TASK ITEM: Report only the number of lines that contain the string "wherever" in the records below.

GIVEN RECORDS:
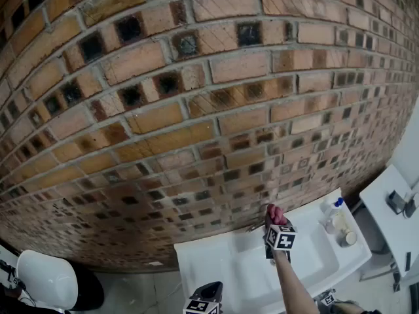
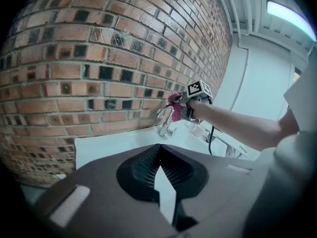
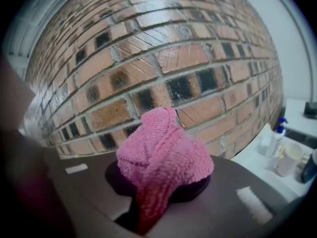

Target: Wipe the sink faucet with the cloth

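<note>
The right gripper [image 3: 157,195] is clamped on the pink cloth [image 3: 166,152], which bunches just ahead of it, right by the faucet [image 2: 165,120] over the sink [image 1: 216,267]. The left gripper [image 2: 163,185] hangs lower, closed and empty.

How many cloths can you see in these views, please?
1: a pink cloth held in the right claw, up by the faucet. Others could be hidden out of view.

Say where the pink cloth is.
The pink cloth is clamped in the right gripper, by the faucet at the back of the sink, lower right in the head view.
</note>
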`<move>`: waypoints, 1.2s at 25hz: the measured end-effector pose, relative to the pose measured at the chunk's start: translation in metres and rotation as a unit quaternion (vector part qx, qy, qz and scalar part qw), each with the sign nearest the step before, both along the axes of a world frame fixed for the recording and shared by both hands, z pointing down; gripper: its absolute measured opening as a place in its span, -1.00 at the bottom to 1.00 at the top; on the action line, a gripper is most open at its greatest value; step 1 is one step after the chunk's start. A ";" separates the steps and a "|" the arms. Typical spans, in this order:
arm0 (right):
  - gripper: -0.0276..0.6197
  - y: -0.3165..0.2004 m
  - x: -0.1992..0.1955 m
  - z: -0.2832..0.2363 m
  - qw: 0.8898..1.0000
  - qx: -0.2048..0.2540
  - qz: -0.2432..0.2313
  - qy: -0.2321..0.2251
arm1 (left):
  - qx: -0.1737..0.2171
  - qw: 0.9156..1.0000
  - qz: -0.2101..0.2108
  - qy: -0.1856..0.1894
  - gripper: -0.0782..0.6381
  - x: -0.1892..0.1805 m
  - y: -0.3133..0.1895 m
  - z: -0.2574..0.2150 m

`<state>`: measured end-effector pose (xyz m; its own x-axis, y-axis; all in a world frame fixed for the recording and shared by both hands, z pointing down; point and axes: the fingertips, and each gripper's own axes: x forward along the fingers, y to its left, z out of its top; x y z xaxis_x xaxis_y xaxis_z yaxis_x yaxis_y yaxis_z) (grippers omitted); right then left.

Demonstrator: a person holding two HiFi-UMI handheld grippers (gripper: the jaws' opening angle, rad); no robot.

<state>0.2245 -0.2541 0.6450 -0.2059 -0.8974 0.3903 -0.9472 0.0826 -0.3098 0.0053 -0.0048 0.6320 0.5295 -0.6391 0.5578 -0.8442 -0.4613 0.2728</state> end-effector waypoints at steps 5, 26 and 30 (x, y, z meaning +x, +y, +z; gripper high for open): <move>-0.70 0.018 -0.040 -0.012 0.996 0.064 -0.041 0.053 | 0.016 1.000 -0.001 0.008 -0.75 0.001 -0.026 -0.008; -0.70 0.032 -0.038 0.047 0.986 -0.027 -0.113 0.119 | 0.031 0.999 -0.029 -0.003 -0.75 -0.043 -0.021 -0.021; -0.70 0.044 0.022 0.013 0.998 -0.001 -0.019 0.052 | 0.028 0.999 -0.037 0.011 -0.75 -0.041 -0.021 -0.022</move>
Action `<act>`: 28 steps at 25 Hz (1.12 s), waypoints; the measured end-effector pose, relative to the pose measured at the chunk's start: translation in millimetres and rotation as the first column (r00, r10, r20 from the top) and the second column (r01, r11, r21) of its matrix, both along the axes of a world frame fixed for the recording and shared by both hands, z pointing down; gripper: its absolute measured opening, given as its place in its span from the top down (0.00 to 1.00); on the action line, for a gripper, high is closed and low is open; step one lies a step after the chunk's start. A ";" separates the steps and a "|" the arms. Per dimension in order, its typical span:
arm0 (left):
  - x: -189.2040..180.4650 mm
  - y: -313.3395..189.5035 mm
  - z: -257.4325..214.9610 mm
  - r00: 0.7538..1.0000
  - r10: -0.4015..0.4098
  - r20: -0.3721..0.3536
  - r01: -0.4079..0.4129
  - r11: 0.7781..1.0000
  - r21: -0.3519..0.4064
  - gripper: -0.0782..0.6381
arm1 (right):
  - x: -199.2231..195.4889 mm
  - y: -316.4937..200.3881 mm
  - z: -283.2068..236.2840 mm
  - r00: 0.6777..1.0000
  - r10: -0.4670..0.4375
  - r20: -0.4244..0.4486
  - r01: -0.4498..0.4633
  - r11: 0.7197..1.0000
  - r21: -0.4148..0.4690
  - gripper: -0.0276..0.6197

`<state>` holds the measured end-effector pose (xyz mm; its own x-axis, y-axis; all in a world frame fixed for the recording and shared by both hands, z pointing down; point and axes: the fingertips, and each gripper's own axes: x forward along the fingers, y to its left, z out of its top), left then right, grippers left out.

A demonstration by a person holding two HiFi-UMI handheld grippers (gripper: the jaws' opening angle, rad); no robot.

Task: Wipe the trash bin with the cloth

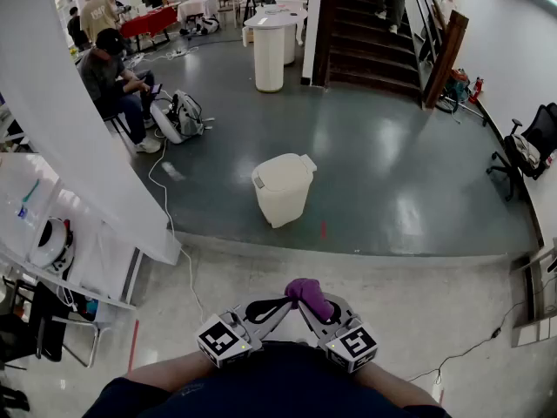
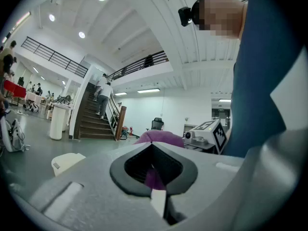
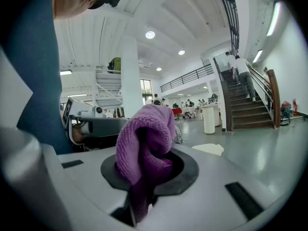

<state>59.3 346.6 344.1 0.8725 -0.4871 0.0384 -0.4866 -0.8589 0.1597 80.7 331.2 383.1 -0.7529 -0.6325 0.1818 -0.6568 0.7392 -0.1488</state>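
Observation:
The cream trash bin [image 1: 283, 188] stands lid-down on the dark floor a few steps ahead; it also shows small as the bin [image 2: 67, 161] and the bin [image 3: 208, 149]. Both grippers are held close to my body, tips together. My right gripper [image 1: 311, 308] is shut on the purple cloth [image 1: 308, 295], which bulges out of its jaws as a thick fold [image 3: 144, 138]. My left gripper [image 1: 283, 305] is shut too, with a small strip of the cloth [image 2: 154, 178] caught between its jaws and the main lump [image 2: 156, 137] just beyond them.
A white pillar [image 1: 61, 111] and shelving [image 1: 52, 233] stand at my left, with a cable [image 1: 170, 225] trailing over the floor. A seated person [image 1: 113, 77], a backpack [image 1: 178, 116], a round white column [image 1: 269, 55], stairs [image 1: 374, 33] and an office chair [image 1: 526, 151] lie farther off.

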 end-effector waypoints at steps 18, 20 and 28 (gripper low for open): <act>17.9 -7.2 1.6 0.999 -0.028 0.019 0.028 1.000 0.011 0.90 | 23.2 -8.3 1.7 1.000 -0.009 0.016 0.009 1.000 -0.003 0.84; 21.7 -8.7 2.4 0.999 -0.033 0.027 0.033 0.999 0.011 0.90 | 27.6 -10.9 1.5 1.000 -0.010 0.014 0.010 1.000 -0.001 0.84; 48.6 -20.7 7.7 0.998 -0.064 0.027 0.064 0.998 0.002 0.90 | 53.0 -21.4 11.0 0.999 -0.031 0.028 0.031 0.999 -0.008 0.84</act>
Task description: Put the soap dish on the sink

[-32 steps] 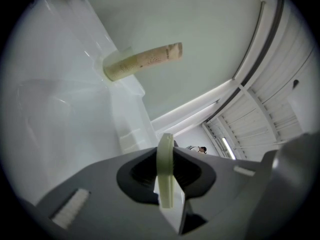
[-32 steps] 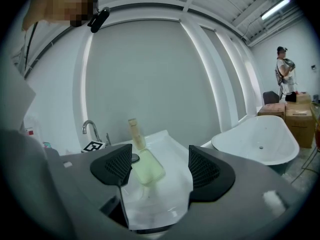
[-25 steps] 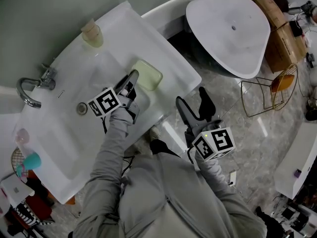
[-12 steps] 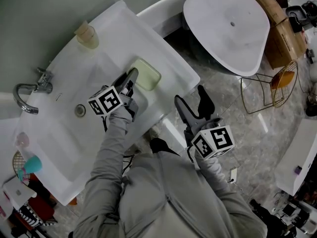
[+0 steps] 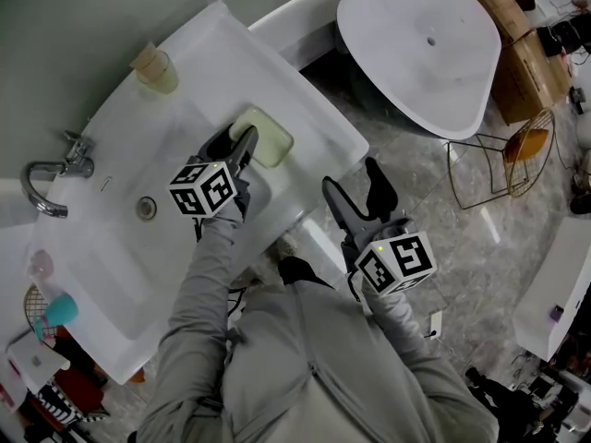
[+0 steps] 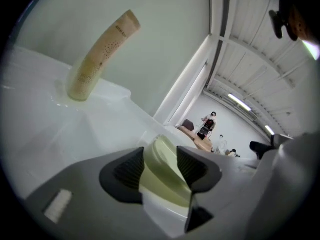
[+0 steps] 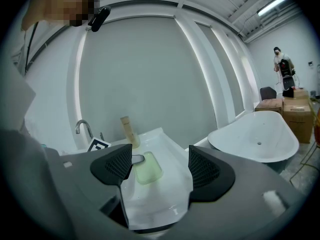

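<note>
**Letting go of the soap dish on the sink edge**

The pale green, rounded rectangular soap dish (image 5: 263, 137) lies flat on the broad right-hand ledge of the white ceramic sink (image 5: 319, 123), between the basin and the outer edge. I judge this a good place for it, because the ledge is level and the dish is near the basin but not inside it.

My left gripper (image 5: 235, 144) is low over the basin side of the dish. Its jaws are opening at this moment. The near rim of the dish is between the two black pads, but in the left gripper view the pads seem to stand off from it on both sides, so the dish rests on the ledge by its own weight.

My right gripper (image 5: 355, 185) waits well apart from the sink, over the tiled floor. Its jaws are wide apart and nothing is between them; it has no part in this step.

A beige bottle (image 5: 154, 68) stands at the far corner of the sink, well apart from the dish, and the chrome tap (image 5: 46, 181) is on the other side of the basin.

The placing looks almost done to me. What remains, I think, is to draw the left gripper back without catching the rim
</note>
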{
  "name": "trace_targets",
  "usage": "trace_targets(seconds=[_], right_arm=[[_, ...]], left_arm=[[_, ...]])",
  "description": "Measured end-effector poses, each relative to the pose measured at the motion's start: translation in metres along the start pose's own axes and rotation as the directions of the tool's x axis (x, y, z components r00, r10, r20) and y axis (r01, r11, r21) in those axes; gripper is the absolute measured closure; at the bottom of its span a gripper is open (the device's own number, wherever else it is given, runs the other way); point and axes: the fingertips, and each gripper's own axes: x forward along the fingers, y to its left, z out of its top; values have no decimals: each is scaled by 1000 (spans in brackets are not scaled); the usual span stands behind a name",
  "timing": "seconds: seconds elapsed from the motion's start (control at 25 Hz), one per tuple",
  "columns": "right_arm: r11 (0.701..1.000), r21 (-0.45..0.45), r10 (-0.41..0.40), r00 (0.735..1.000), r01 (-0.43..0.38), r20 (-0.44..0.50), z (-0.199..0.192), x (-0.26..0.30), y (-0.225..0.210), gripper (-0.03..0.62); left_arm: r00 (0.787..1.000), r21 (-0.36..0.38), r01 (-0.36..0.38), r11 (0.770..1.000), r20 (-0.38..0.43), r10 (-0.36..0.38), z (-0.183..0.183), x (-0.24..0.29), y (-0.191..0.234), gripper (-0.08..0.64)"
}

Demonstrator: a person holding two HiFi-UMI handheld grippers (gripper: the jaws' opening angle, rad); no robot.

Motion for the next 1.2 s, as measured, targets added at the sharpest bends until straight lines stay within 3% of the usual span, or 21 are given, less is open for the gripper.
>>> trace_targets(seconds=[0.08, 0.24, 0.64, 1.2], right_arm=[[1000, 2, 0, 1000, 0, -1, 0, 0, -2, 238], [1000, 4, 2, 1000, -2, 2, -1, 0, -2, 238], [1000, -6, 6, 1000, -6, 4, 3, -1, 3, 238], [999, -38, 33, 999, -32, 34, 5, -3, 30, 238]], left_arm=[[1000, 58, -25, 998, -15, 26, 0, 2, 1, 302], [999, 124, -45, 991, -20, 48, 3, 3, 2, 285], [999, 121, -49, 991, 2, 49, 11, -4, 3, 285], [995, 130, -42, 991, 98, 30, 34, -48, -7, 285]])
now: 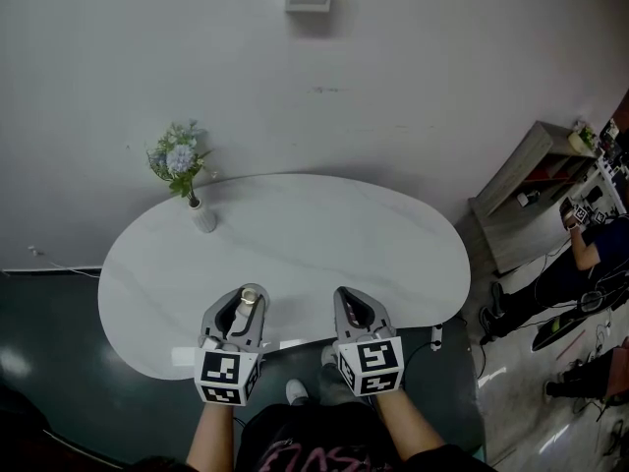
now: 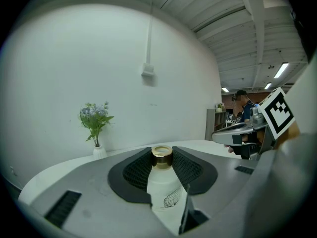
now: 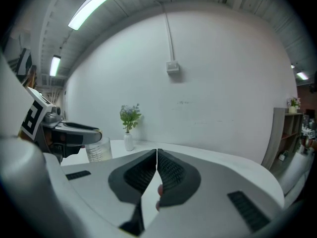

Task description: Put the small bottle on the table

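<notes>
The small bottle (image 2: 162,185) is held in the left gripper (image 2: 162,152), whose jaws are clamped on its neck just under the gold cap (image 2: 161,155). The white body hangs below the jaws, upright. The right gripper (image 3: 157,155) is closed on nothing, with only a hairline left between its jaws, and it is held just to the right of the left one.

The bottle is judged to be light and stiff, with a smooth shell that is likely to be slippery. A hold so high on the neck may let the body swing, so a slow, level lowering is called for, and the base should meet the table (image 1: 324,224) flat. The neck and shoulder, where the ribbed jaw faces can bite, are thought the safest place to hold it. The jaws are best parted only once the base is borne by the top.

The head view shows what neither gripper view gives. Both grippers are over the table's near edge, bare top lies ahead of the jaws, and a vase (image 1: 202,216) of flowers (image 1: 177,158) stands well ahead of the left gripper and to its left. In the left gripper view the bottle's base is hidden. Only in the right gripper view is the bottle seen from the side, with a pale, faintly marked body under the left jaws. Whether its base touches the top cannot be told.
</notes>
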`<state>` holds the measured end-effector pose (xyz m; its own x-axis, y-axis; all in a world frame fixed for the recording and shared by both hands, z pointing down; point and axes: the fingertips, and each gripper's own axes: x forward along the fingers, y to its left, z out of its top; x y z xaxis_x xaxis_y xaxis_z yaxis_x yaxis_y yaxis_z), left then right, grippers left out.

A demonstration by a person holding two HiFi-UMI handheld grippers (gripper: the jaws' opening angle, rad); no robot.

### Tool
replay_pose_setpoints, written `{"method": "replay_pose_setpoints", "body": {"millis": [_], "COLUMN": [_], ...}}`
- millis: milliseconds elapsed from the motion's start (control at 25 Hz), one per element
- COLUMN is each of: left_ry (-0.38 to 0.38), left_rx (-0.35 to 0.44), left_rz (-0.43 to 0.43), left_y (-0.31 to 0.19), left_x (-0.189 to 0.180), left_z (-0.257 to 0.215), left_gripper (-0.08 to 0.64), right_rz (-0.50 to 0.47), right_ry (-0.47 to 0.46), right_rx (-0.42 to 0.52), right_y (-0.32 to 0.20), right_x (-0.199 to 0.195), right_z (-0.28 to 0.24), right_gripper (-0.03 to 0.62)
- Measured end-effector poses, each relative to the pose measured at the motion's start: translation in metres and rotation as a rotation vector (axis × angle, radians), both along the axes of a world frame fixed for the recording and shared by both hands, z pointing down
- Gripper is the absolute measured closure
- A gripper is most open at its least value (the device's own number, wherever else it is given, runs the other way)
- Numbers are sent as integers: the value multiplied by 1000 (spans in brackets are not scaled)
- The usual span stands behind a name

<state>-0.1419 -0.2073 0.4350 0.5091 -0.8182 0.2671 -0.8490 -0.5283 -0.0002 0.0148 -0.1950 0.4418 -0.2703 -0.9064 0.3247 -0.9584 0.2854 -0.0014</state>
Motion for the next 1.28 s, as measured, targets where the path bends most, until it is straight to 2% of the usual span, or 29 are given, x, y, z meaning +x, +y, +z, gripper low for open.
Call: {"method": "replay_pose_setpoints", "body": {"millis": [560,1280], "left_ry": [-14,-38], "left_rx": [-40,-140], "left_rz": [-9,-34], "left_y": [-23,-33], "left_x": [11,19], "left_z": [21,83], "left_gripper": [427,426], "right_rz": [-34,-85], "right_ry": [-10,-15], "right_rx": [-63,-159], "right_y": [-23,-29], "right_x": [1,-1], "right_z": [23,74], "right_gripper": [525,525]}}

EXERCISE RESULT: 2